* _Your assignment_: Only the lines from the top of the data through the one with "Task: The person" are to be written out, each exactly as it stands.

(Recorded data)
══════════════════════════════
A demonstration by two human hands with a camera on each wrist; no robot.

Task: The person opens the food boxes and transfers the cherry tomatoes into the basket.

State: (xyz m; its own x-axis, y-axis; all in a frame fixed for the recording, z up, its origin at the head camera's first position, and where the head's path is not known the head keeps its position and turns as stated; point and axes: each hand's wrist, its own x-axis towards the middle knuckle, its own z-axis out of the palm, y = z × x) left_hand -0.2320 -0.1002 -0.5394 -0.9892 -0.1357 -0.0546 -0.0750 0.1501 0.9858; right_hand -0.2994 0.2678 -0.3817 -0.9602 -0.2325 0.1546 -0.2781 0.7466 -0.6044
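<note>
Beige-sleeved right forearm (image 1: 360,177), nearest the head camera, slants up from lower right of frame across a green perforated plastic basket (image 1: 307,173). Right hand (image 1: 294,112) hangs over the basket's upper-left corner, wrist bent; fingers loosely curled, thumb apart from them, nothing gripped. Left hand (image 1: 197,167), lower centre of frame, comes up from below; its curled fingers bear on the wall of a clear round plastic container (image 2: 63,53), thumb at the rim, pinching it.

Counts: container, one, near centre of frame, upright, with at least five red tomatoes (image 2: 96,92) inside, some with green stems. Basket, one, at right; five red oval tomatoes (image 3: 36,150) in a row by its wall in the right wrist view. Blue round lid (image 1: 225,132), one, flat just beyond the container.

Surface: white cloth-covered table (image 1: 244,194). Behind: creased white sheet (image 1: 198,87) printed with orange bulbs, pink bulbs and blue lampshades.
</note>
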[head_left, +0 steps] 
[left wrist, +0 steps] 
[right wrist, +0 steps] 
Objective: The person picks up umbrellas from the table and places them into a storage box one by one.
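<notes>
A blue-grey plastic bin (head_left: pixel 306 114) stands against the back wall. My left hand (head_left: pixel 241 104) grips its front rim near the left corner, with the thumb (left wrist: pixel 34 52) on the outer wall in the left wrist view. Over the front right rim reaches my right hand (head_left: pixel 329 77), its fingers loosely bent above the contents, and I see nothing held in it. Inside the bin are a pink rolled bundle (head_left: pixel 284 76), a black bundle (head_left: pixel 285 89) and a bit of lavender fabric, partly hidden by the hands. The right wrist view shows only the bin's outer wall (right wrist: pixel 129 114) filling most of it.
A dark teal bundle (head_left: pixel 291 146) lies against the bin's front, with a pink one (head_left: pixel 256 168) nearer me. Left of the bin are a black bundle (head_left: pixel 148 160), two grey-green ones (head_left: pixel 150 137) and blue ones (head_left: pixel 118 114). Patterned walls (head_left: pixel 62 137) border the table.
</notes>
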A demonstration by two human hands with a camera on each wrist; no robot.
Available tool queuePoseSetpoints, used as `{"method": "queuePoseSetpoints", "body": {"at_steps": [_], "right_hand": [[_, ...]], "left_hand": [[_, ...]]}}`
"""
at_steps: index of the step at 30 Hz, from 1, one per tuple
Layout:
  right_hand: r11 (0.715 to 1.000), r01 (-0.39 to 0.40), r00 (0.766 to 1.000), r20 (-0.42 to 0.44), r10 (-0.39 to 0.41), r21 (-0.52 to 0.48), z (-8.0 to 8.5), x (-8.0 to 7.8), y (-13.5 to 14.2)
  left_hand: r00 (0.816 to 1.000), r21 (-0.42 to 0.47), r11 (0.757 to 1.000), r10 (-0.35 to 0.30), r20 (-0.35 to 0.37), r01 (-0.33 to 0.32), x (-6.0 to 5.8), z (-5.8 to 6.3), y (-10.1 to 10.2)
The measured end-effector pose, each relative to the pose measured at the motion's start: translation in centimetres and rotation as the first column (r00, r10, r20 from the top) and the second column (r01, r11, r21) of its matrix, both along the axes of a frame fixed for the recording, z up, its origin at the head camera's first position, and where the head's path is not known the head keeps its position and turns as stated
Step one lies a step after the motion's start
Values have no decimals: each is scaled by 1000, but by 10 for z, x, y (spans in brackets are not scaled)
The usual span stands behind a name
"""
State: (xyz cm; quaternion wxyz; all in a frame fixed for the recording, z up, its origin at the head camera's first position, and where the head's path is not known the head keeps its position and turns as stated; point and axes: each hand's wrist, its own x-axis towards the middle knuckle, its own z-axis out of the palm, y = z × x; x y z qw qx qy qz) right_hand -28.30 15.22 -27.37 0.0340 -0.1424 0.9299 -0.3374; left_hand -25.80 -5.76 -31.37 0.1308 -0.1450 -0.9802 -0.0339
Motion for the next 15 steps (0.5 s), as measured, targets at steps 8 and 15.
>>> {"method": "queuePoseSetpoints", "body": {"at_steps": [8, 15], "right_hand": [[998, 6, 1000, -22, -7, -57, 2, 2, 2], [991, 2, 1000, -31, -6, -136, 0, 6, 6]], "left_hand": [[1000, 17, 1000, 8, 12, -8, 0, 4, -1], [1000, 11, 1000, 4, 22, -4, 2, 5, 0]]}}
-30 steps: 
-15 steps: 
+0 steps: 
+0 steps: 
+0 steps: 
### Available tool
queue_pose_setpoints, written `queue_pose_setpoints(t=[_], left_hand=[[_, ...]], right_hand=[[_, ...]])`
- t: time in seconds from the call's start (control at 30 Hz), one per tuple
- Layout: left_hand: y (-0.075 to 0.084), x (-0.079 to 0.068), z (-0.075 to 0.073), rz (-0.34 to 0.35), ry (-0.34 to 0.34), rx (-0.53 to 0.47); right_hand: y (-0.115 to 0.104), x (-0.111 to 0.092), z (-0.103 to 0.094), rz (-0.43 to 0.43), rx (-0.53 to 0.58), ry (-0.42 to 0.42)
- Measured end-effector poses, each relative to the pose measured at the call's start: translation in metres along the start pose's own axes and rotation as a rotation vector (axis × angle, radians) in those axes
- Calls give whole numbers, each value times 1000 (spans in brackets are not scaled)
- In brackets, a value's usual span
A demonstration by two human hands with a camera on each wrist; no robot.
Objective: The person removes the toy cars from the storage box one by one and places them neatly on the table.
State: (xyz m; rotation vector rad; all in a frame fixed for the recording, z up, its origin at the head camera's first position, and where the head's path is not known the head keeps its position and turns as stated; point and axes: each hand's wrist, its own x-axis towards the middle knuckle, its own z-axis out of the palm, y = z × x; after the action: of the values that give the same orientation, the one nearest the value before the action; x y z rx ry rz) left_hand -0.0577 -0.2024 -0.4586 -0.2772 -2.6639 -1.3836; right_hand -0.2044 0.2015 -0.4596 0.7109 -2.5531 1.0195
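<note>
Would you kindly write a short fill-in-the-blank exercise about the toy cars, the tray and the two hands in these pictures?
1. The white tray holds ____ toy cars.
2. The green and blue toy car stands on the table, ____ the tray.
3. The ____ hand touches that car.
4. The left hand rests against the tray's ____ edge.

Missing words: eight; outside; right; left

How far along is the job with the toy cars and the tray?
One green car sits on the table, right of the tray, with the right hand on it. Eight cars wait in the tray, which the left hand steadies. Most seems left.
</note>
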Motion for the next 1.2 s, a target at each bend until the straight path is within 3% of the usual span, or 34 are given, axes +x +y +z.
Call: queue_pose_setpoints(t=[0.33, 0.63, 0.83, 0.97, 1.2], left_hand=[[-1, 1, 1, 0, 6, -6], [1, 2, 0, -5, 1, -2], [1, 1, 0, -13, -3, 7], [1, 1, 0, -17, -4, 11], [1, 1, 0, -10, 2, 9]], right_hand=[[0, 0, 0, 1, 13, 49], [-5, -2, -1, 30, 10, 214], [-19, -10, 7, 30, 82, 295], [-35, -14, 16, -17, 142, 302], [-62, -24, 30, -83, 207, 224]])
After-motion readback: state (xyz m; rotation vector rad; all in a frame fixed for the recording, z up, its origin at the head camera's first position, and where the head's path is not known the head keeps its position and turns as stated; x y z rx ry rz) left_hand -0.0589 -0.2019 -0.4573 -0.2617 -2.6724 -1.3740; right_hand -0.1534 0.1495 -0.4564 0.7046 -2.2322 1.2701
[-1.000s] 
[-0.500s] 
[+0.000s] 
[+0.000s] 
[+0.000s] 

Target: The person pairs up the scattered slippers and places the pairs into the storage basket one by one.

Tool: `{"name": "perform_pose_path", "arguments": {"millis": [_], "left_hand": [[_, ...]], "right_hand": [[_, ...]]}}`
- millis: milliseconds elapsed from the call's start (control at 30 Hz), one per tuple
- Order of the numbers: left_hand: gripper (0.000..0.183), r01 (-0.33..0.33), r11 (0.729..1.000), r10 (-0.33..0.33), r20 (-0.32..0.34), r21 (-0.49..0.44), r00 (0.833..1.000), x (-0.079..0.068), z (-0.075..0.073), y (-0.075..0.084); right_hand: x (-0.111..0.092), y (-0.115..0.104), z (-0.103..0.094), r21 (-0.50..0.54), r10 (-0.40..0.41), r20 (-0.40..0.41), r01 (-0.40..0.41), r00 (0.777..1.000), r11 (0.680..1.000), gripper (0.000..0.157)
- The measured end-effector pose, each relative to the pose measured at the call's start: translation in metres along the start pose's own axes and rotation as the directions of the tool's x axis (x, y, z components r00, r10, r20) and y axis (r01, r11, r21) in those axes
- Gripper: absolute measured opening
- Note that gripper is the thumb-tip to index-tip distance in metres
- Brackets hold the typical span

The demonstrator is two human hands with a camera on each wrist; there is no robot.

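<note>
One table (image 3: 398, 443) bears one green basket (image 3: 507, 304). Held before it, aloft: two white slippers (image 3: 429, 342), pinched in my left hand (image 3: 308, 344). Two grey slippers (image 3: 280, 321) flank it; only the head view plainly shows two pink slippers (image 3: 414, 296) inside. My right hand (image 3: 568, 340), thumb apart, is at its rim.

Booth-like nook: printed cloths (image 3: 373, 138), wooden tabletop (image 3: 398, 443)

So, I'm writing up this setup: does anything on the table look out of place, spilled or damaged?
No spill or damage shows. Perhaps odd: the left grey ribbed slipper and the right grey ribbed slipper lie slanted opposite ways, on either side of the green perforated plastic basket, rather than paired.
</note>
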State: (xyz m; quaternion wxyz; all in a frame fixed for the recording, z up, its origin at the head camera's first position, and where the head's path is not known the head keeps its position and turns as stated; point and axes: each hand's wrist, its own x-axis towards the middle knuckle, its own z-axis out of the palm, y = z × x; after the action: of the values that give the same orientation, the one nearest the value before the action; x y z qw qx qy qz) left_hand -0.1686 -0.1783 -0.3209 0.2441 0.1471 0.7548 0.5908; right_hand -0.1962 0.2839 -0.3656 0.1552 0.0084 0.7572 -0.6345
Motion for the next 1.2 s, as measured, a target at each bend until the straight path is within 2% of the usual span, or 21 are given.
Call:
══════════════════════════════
* _Answer box_:
A demonstration by two human hands with a camera on each wrist; no robot.

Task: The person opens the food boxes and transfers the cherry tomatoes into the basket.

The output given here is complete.